Saved data entries
--- --- ---

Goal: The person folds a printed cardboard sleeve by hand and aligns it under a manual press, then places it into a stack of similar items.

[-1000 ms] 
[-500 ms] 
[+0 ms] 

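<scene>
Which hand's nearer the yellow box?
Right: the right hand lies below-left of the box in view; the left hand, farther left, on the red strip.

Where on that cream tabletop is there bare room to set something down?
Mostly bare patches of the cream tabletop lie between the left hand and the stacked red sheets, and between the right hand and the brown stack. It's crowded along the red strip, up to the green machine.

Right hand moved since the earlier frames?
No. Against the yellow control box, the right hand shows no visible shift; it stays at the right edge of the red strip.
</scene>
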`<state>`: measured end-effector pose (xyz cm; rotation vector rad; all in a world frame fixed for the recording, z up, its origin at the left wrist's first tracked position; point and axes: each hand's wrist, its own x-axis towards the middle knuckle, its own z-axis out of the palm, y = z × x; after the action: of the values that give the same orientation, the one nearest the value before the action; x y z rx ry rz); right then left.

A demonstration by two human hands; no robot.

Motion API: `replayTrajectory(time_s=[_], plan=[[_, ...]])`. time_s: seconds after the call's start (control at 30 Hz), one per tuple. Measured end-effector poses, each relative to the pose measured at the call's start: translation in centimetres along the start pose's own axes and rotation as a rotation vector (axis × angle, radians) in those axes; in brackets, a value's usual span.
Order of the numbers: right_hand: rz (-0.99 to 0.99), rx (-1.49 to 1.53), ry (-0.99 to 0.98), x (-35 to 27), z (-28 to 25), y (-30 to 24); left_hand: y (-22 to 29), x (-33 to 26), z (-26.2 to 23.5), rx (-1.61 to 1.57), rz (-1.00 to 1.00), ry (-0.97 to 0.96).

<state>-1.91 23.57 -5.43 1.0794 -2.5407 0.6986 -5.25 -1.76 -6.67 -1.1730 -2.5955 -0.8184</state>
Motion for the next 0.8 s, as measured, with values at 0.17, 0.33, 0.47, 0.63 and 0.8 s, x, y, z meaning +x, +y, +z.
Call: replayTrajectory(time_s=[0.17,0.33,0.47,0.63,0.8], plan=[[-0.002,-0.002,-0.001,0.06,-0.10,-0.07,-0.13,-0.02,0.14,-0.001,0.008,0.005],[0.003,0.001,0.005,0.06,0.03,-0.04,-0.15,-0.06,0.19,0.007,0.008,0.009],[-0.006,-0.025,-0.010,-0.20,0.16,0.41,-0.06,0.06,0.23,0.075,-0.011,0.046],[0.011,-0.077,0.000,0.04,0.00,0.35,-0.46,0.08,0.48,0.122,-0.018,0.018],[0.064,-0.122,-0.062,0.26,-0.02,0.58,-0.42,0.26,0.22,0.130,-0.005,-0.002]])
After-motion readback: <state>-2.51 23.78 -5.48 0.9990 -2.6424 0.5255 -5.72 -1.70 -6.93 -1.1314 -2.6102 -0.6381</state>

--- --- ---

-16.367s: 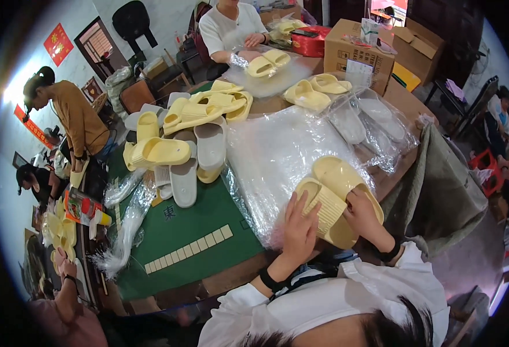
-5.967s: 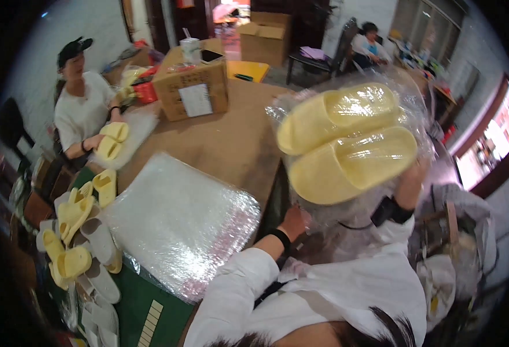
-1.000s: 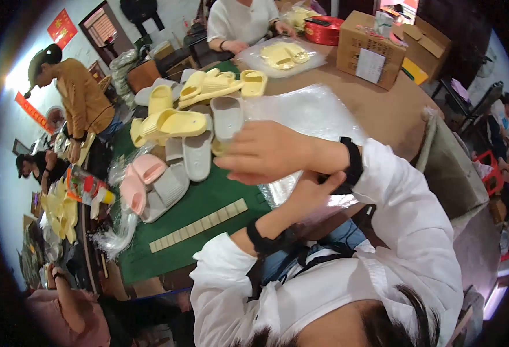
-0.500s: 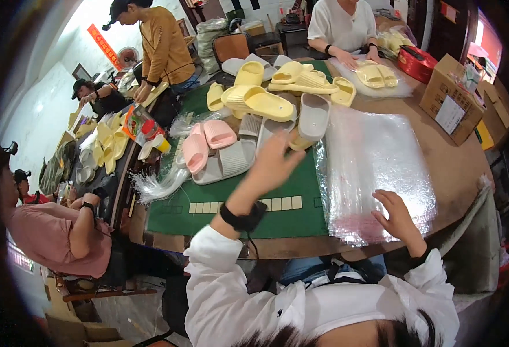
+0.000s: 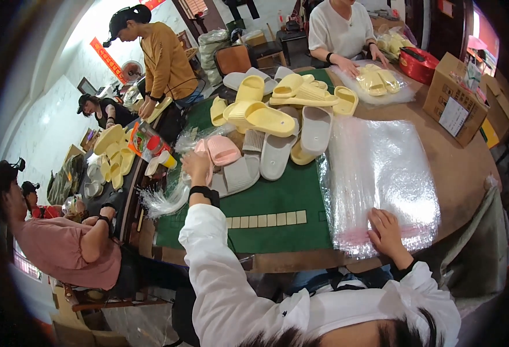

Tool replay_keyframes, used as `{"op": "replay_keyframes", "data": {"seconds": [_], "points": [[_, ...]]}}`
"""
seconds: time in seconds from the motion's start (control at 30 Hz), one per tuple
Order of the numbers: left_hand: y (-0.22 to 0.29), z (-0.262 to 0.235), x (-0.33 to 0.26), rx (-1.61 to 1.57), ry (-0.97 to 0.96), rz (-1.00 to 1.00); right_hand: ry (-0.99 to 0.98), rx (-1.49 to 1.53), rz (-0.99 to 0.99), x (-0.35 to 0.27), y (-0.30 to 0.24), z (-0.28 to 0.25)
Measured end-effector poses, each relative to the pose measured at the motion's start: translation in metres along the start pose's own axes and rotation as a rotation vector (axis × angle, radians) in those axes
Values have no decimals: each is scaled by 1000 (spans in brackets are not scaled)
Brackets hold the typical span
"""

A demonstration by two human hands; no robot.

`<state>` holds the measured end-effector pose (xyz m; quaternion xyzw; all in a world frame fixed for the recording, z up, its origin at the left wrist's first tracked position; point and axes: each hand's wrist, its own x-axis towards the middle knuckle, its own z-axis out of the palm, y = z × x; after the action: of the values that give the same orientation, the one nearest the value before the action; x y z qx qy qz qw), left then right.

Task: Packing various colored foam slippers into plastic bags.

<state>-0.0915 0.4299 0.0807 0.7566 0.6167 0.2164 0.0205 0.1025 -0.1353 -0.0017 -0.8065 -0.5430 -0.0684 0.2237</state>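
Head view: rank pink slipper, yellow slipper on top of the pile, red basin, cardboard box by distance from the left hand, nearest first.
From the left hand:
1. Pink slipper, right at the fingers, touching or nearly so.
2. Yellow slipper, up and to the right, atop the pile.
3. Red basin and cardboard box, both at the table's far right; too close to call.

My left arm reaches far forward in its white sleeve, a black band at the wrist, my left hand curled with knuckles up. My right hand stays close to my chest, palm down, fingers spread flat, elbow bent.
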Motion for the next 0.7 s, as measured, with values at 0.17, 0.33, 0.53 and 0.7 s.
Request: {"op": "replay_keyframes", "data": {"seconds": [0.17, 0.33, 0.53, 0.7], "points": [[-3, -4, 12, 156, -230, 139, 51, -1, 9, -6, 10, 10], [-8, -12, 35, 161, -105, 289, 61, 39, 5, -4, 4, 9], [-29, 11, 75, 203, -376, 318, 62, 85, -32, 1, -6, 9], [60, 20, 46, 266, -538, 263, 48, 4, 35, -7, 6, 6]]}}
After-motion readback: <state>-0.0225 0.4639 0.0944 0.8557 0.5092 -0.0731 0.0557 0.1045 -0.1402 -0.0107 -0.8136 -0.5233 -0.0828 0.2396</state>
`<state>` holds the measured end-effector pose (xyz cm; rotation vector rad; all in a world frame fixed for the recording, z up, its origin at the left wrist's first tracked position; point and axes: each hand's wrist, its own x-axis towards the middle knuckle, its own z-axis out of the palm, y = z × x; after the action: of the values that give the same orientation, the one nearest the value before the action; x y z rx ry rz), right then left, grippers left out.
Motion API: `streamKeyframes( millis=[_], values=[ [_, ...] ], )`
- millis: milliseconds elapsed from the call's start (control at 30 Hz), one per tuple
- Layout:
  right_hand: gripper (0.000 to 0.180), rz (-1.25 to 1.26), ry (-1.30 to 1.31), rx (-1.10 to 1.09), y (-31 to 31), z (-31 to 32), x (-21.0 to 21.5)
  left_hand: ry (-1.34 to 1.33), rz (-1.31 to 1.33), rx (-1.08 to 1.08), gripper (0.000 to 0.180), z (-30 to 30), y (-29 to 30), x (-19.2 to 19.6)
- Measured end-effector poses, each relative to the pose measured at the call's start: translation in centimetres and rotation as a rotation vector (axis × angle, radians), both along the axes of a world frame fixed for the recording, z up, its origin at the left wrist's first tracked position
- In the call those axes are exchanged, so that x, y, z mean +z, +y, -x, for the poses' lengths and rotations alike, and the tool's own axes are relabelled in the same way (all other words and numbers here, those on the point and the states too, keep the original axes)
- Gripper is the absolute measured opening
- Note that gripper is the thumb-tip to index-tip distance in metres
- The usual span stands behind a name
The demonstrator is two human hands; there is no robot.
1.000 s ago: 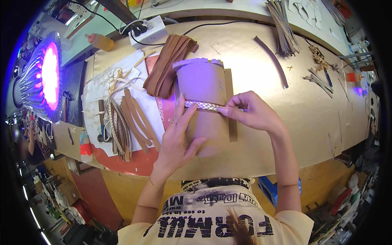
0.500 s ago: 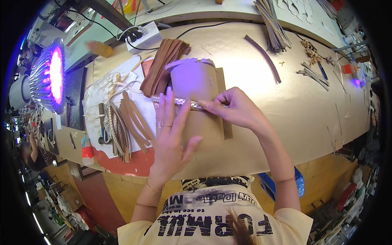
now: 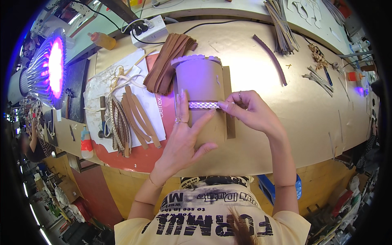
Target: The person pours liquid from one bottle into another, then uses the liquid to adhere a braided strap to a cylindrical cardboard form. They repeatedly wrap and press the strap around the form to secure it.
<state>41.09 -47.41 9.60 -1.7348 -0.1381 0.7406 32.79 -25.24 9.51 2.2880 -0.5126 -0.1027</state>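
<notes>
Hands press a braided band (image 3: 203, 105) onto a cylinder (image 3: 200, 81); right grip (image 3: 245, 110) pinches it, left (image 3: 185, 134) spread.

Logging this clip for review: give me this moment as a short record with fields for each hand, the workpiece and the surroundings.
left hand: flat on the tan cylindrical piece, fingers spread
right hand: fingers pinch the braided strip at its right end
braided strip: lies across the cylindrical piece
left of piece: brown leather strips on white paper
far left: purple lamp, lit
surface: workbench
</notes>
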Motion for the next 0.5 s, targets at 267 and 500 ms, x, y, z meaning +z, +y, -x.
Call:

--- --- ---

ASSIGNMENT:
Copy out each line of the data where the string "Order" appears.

PROBLEM SOLUTION:
Order of the numbers: right_hand: rz (-0.99 to 0.99), rx (-1.49 to 1.53), ry (-0.99 to 0.98), x (-35 to 27), z (-28 to 25), y (-30 to 24); left_hand: y (-22 to 29), x (-33 to 26), z (-26.2 to 23.5), rx (-1.61 to 1.57), rz (-1.00 to 1.00), ry (-0.97 to 0.96).
Order of the numbers: left_hand: y (-0.22 to 0.29), z (-0.262 to 0.235), x (-0.33 to 0.26), rx (-1.61 to 1.57), ry (-0.97 to 0.96), rz (-1.00 to 1.00); right_hand: ry (-0.99 to 0.98), rx (-1.49 to 1.53), rz (-0.99 to 0.99), x (-0.35 to 0.27), y (-0.30 to 0.24), z (-0.28 to 0.25)

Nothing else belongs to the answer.